安装完毕之后，可以运行下面的命令进行测试。测试结果会保存在 sanity_test_result.xml，如果出现错误可以进行查看。

make sanity-test

Environments（环境）

这部分主要参考，SMARTS--Environment。SMARTS 环境模块定义在 env 部分。目前 SMARTS 提供两种训练的环境，分别是：

HiWayEnv utilizing a gymnasium.Env interface
RLlibHiwayEnv customized for RLlib training

HiWayEnv 环境

HiWayEnv 继承自 gymnasium.Env 支持 gym API，例如 reset，step，close 等。下面是一个 HiWayEnv 的例子。核心就是 gym.make 的时候，使用 smarts.env:hiway-v0：

import gymnasium as gym
# Make env
env = gym.make(
"smarts.env:hiway-v0", # Env entry name.
scenarios=[scenario_path], # List of paths to scenario folders.
agent_interfaces={AGENT_ID: agent_spec.interface}, # Dictionary mapping agents to agent interfaces.
headless=False, # False to enable Envision visualization of the environment.
seed=42, # RNG seed.

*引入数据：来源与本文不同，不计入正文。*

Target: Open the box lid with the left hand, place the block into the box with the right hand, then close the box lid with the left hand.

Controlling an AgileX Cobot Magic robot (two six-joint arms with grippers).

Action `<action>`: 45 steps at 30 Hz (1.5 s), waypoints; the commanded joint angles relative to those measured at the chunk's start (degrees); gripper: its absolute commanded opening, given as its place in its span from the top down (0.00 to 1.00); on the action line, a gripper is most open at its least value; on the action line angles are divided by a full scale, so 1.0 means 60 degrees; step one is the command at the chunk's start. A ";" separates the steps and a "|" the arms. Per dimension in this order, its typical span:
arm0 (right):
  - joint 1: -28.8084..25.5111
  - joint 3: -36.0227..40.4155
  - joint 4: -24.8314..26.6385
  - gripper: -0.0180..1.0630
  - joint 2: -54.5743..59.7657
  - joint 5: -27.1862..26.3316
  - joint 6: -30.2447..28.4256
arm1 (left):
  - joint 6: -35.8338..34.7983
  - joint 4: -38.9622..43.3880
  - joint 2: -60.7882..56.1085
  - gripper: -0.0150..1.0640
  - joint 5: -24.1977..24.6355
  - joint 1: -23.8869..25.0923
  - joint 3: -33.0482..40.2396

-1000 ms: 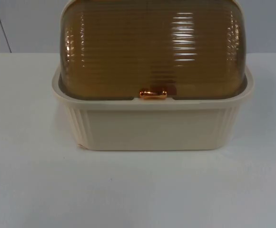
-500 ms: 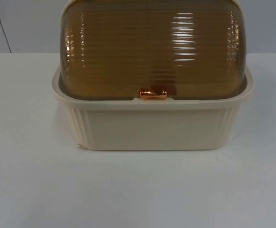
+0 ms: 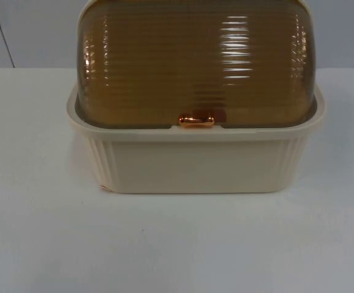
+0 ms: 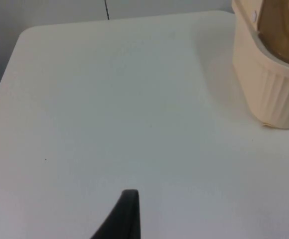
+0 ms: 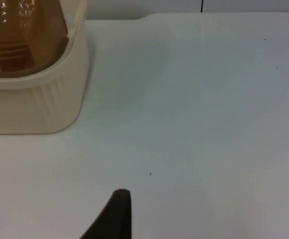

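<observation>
Nothing moved: box [image 3: 195, 155], lid [image 3: 195, 61] shut, on table [image 3: 43, 244].

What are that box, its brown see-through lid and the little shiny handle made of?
The box looks like cream plastic, matte, with moulded ribs at its corners. The lid seems to be tinted translucent plastic: amber, ridged, with bright glossy highlights. The handle has a coppery metallic shine; solid metal or plated plastic, I cannot tell.

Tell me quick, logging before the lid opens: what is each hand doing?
Left hand: over bare table beside the box, holding nothing seen; open or closed cannot be told.
Right hand: same on the box's other side; cannot be told.
</observation>
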 commanded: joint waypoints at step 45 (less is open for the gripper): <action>0.0040 0.0066 0.0018 0.01 -0.0030 -0.0123 0.0029 | 0.0000 -0.0287 -0.0025 0.01 0.0017 -0.0039 0.0040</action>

Seeds are set at the start of simulation, and never automatically re-seeded.
)
# Reset env and build agent.
observations = env.reset()
agent = agent_spec.build_agent()
# Step env.
agent_obs = observations[AGENT_ID]
agent_action = agent.act(agent_obs)
observations, rewards, dones, infos = env.step({AGENT_ID: agent_action})
# Close env.
env.close()

如果对于 multi-agent 的环境，可以使用 HiWayEnvV1 环境。当 scenarios 是一个可迭代对象的时候，每一次 env.reset 的时候就会换下一个场景，这样可以遍历到所有的场景。

RLlibHiwayEnv 环境

RLlibHiWayEnv 继承自 MultiAgentEnv 环境（来自 RLlib）。他也是支持常见的环境的 API，例如 reset，step，close 等。下面是一个例子，这里直接从 rllib_hiway_env 中导入 RLlibHiWayEnv，和上面有一些区别：

from smarts.env.rllib_hiway_env import RLlibHiWayEnv
env = RLlibHiWayEnv(
config={
"scenarios": [scenario_path], # List of paths to scenario folders.
"agent_specs": {AGENT_ID: agent_spec}, # Dictionary mapping agents to agent specs.
"headless": False, # False to enable Envision visualization of the environment.
"seed": 42, # RNG seed. Seeds are set at the start of simulation, and never automatically re-seeded.
}
)
# Reset env and build agent.
observations = env.reset()
agent = agent_spec.build_agent()
# Step env.
agent_obs = observations[AGENT_ID]
agent_action = agent.act(agent_obs)
observations, rewards, dones, infos = env.step({AGENT_ID: agent_action})
# Close env.
env.close()

由于多个智能体开始和结束时间是不同的，可能出现某个时间段没有智能体是活动的，这个时候会返回一个空的字典。

SMARTS ENV 车辆类型

在 SMARTS 的环境中，支持下面类型的车辆：

ego agents - controlled by RL policy currently in training.
social agents - controlled by (pre-trained) policies from the Agent Zoo (see policies). Like ego agents, social agents also use AgentSpec to register with the environment. They interact by watching the observation and returning action messages. Compared to ego agents, social agents are driven by trained models, hence they can provide the behavioral characteristics we want.
traffic vehicles - controlled by an underlying traffic engine, like SUMO or SMARTS.
dataset vehicles - controlled by replay of traffic history from naturalistic datasets such as Argoverse, NGSIM, and Waymo.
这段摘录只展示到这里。